运筹与管理 ›› 2025, Vol. 34 ›› Issue (10): 66-72.DOI: 10.12005/orms.2025.0310

• 理论分析与方法探讨 • 上一篇    下一篇

基于Q学习求解限定性集装箱翻箱问题的优化算法研究

王文杰, 胡志华, 田曦丹   

  1. 上海海事大学 物流研究中心,上海 201306
  • 收稿日期:2023-11-01 出版日期:2025-10-25 发布日期:2026-02-27
  • 通讯作者: 胡志华(1977-),男,湖南长沙人,博士,教授,博士生导师,研究方向:港航与物流运作优化,计算智能与计算实验。Email: zhhu@shmtu.edu.cn。
  • 作者简介:王文杰(2000-),男,山西大同人,硕士研究生,研究方向:集装箱码头运作优化。
  • 基金资助:
    国家重点研发计划项目(2023YFE0113200)

Optimization Algorithms for Solving Restricted Container Relocation Problem Based on Q-learning

WANG Wenjie, HU Zhihua, TIAN Xidan   

  1. Logistics Research Center, Shanghai Maritime University, Shanghai 201306, China
  • Received:2023-11-01 Online:2025-10-25 Published:2026-02-27

摘要: 集装箱堆场的运行效率对整个港口的营运水平有极大的影响,为快速生成翻箱方案,提升集装箱堆场的翻箱效率,提出了一种基于ε-贪心策略的免模型启发式Q学习算法。算法以限定性单优先级集装箱翻箱问题的马尔可夫决策过程模型为基础,设计了一种集装箱堆场贝位布局的特征提取方式以实现算法环境状态的约减,同时确定了智能体动作奖励机制并引入了一种启发式动作选择规则来优化算法的寻优能力。通过仿真算例进行实验,结果表明,在集装箱数量为36~85规模的实例中,与数学规划和分支定界算法求得的最优翻箱策略相比,启发式Q学习算法的翻箱步数改进度为1%~9%;在集装箱数量为36~64规模的实例中,求解时间缩短了36%~65%;此外,在集装箱数量为18,50,64,85规模的实例中泛化测度为0.97~1.00,证明算法有较好的泛化性能。

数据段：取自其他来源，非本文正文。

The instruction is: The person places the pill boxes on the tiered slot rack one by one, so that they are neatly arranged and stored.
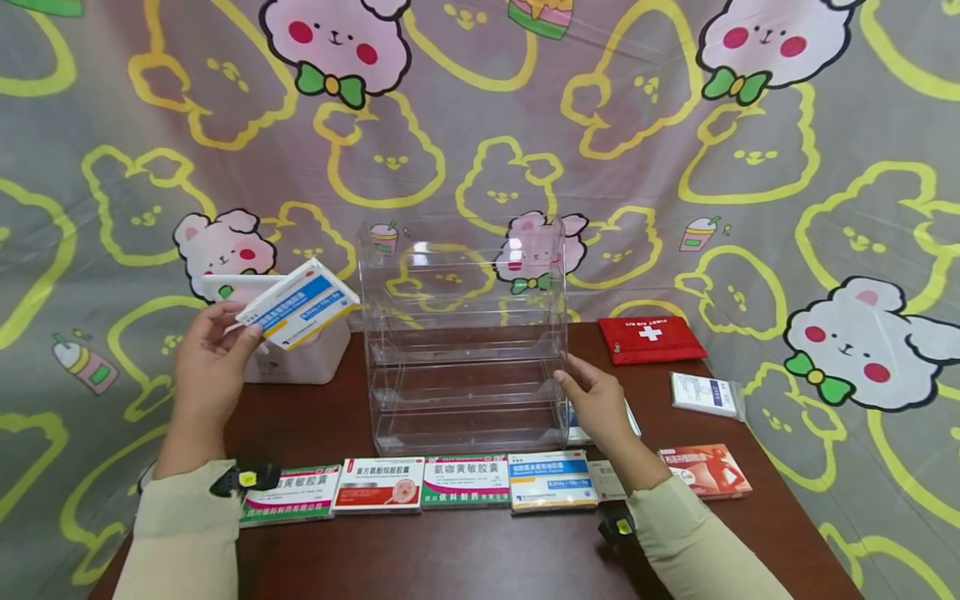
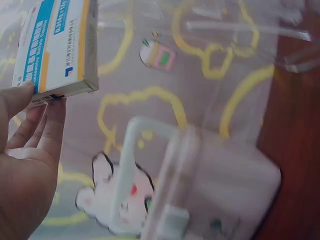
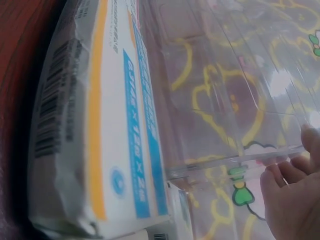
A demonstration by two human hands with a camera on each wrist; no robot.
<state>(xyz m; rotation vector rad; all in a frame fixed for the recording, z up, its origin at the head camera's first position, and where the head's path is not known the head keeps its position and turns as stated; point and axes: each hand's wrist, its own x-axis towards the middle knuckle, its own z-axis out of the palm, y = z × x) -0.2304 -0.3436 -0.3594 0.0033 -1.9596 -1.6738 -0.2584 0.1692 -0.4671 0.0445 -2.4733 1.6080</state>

关键词: 集装箱港口运作优化, 翻箱问题, 马尔可夫决策过程, Q学习

Abstract: The container relocation problem in container terminal yards affects the container terminal operations efficiency greatly. Inefficient relocation strategies prolong waiting times for customers and increase the operations costs in container yards. Additionally, to increase the container yard management performance, the container relocation schedulers must be generated in a real-time manner. The continuously increasing throughputs of container terminals challenge the speed and quality of the relocation strategy generation procedure. This paper focuses on the restricted container relocation problem with distinct priorities (RCRP). In RCRP, only the container on the top of a given stack can be moved to other stacks, when a container must be retrieved with higher priority than some other containers in the stack, under the minimization of the number of relocation steps.
To address this unique problem, a model-free heuristic Q-learning algorithm is devised based on the ε-greedy strategy. First, RCRP is formulated as a Markov decision process, defining the state space, action space, and state transition process suitable for reinforcement learning methods. A method is developed to extract state features from the bay to reduce the original state space, avoiding introducing too many dimensions. A reward mechanism is tailored to the problem. Further, an environment and an agent are constructed using a model-free heuristic Q-learning method, where the Q-table is updated considering off-policy temporal difference learning. The action selection strategies in each phase are established to enhance the training performance and decision-making capacity of the agents. A greedy strategy is used to improve exploration and convergence capabilities during the agent learning process. In the agent decision-making process, heuristic rules are employed to prevent the agent from making random predictions under insufficient information, thereby enhancing the agent ability to obtain optimal solutions. An ablation experiment, a performance experiment, and a generalization experiment are conducted to evaluate the effectiveness, solution performance, and generalization capability of the algorithm using eight evaluation criteria.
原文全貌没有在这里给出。